• [BRIEF]: Your task is to retype each line of the data below exactly.

-- -- --

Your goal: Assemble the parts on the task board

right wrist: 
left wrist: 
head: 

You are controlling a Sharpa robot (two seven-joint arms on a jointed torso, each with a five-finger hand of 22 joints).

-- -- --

• [EXERCISE RESPONSE]:
Your goal: Assemble the parts on the task board

right wrist: 
left wrist: 
head: 

You are controlling a Sharpa robot (two seven-joint arms on a jointed torso, each with a five-finger hand of 22 joints).

The work on this exercise is done.